Di sisi lain, ITB saat ini memiliki kebijakan baru untuk kegiatan berbasis pengabdian masyarakat. Setiap pengajuan proposal pengabdian masyarakat diajukan terpisah, memungkinkan himpunan-himpunan maupun unit mendapatkan dana yang fokus, tidak terbagi lagi oleh dana program kerja organisasi. Selain itu, terdapat pula kompetisi-kompetisi sociopreneur, PKM-PM, dan lain-lain sebagai wadah untuk dapat menimbulkan kegelisahan dan mencari solusi untuk permasalahan di masyarakat. Pertanyaannya, apakah mahasiswa punya waktu untuk melaksanakan semua itu ?
Analisis Kondisi : Melihat Feasibilitas
Akademik di ITB memang relatif berat. Mau tidak mau, selentingan bahwa ITB menyiapkan buruh-buruh handal nan profesional bisa dibenarkan. Tugas-tugas besar, praktikum-praktikum yang meminta laporan H+2 bahkan hari H itu juga, ujian hingga 5 kali dalam satu semester untuk setiap matkulnya, memaksa kita untuk berpikir 2 kali melakukan kegiatan-kegiatan pengabdian masyarakat. “Gimana mau mengabdi ? orang diri sendiri aja masih belum keurus”, sentimen yang sering datang gak sekali dua kali. Apalagi dengan waktu perkuliahan sarjana yang dibatasi 4-6 tahun, menyebabkan perbedaan berkegiatan dengan mahasiswa pada masa 90an yang bisa mencapai 8-10 tahun. Mungkin hal yang sama juga terjadi pada universitas lain di Indonesia.
Selain itu, banyak sekali wadah berorganisasi di kampus, berikut dengan kegiatan-kegiatan internal yang ada di dalamnya. Rapat anggota berkali-kali, sosialisasi kerja, lpj-lpj, forum-forum internal, semakin menambah kepadatan kegiatan kemahasiswaan. Belum orang-orang yang mengambil banyak amanah di berbagai wadah, yang sering keteteran bahkan untuk membagi dirinya di amanah-amanah yang diambil.
Alternatif Solusi Saat Ini
Dengan berbagai kondisi kesibukan mahasiswa dan tuntutan kewajiban untuk pelaksanaan pengabdian masyarakat, maka ada beberapa alternatif solusi yang dijadikan bentuk kegiatan pengbadian :
Charity
Charity bersifat temporer dan berupa pemberian barang ataupun jasa.

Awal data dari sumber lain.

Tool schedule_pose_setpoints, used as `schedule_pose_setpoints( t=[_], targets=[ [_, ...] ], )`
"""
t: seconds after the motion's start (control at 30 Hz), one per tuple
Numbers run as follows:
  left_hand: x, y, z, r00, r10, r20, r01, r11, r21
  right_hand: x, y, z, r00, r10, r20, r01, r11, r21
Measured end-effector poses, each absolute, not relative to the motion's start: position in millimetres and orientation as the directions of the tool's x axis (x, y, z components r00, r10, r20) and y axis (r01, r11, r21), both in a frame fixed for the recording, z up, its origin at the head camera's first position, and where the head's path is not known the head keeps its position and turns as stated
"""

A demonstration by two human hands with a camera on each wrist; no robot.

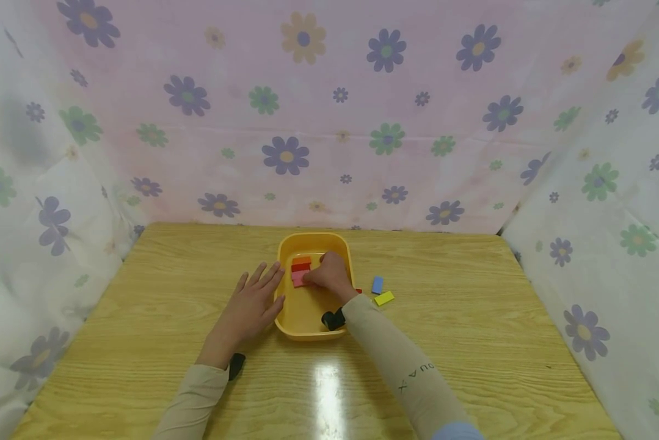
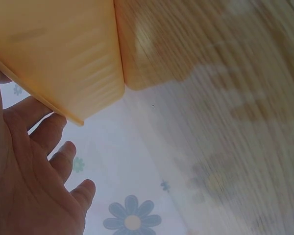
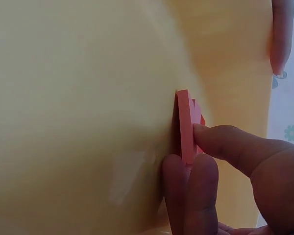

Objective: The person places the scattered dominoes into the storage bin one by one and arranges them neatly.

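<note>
A yellow plastic tray [image 1: 306, 335] sits toward the back of the wooden table. Inside it, my right hand [image 1: 331, 275] pinches a pink block [image 3: 186, 127] between thumb and fingers, close over the tray floor. Beside that block lie another pink piece, a red block [image 1: 301, 267] and an orange block [image 1: 302, 260] in a row. My left hand [image 1: 254, 305] touches the tray's left rim, fingers outstretched. In the left wrist view, its fingertips meet the rim [image 2: 63, 113] from outside.
Right of the tray lie a blue block [image 1: 378, 285] and a yellow block [image 1: 384, 299], with a red piece [image 1: 358, 291] partly hidden by the right wrist. Flowered cloth [image 1: 329, 122] stands behind the wooden table [image 1: 461, 318] and along both sides.
</note>
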State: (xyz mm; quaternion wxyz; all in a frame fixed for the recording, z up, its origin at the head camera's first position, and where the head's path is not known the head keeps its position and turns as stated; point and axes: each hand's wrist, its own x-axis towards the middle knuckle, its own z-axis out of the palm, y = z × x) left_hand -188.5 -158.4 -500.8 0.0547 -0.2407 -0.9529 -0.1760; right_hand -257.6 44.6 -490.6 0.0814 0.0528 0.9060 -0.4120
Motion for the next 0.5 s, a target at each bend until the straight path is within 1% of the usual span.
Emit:
schedule_pose_setpoints(
  t=[0.2,0.5],
  targets=[
    [-189.3,-158.9,-501.5,-0.875,0.444,0.192,0.484,0.818,0.312,-256.3,42.0,-490.3,-0.976,0.045,-0.211,0.190,0.639,-0.746],
    [-190.2,-158.4,-500.7,-0.877,0.444,0.183,0.480,0.818,0.317,-254.7,40.2,-492.3,-0.982,0.037,-0.187,0.164,0.658,-0.735]
  ],
)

Bentuk pengabdian seperti ini dapat dilakukan secara massal dan dengan persiapan yang sebentar. Tujuan dari charity biasanya diletakkan pada subjek pelaku charity, yaitu menumbuhan kesadaran bermasyarakat dan menumbuhkan empati terkait kondisi objek. Charity menjelma dalam bentuk donor darah, kunjungan panti, kunjungan rumah-rumah sosial. Biasanya program seperti ini dijadikan tugas-tugas kaderisasi untuk mencapai nilai-nilai yang dijalankan oleh pengkader atau sebagai program divisi untuk membuat anggota organisasi melek kondisi sekitar.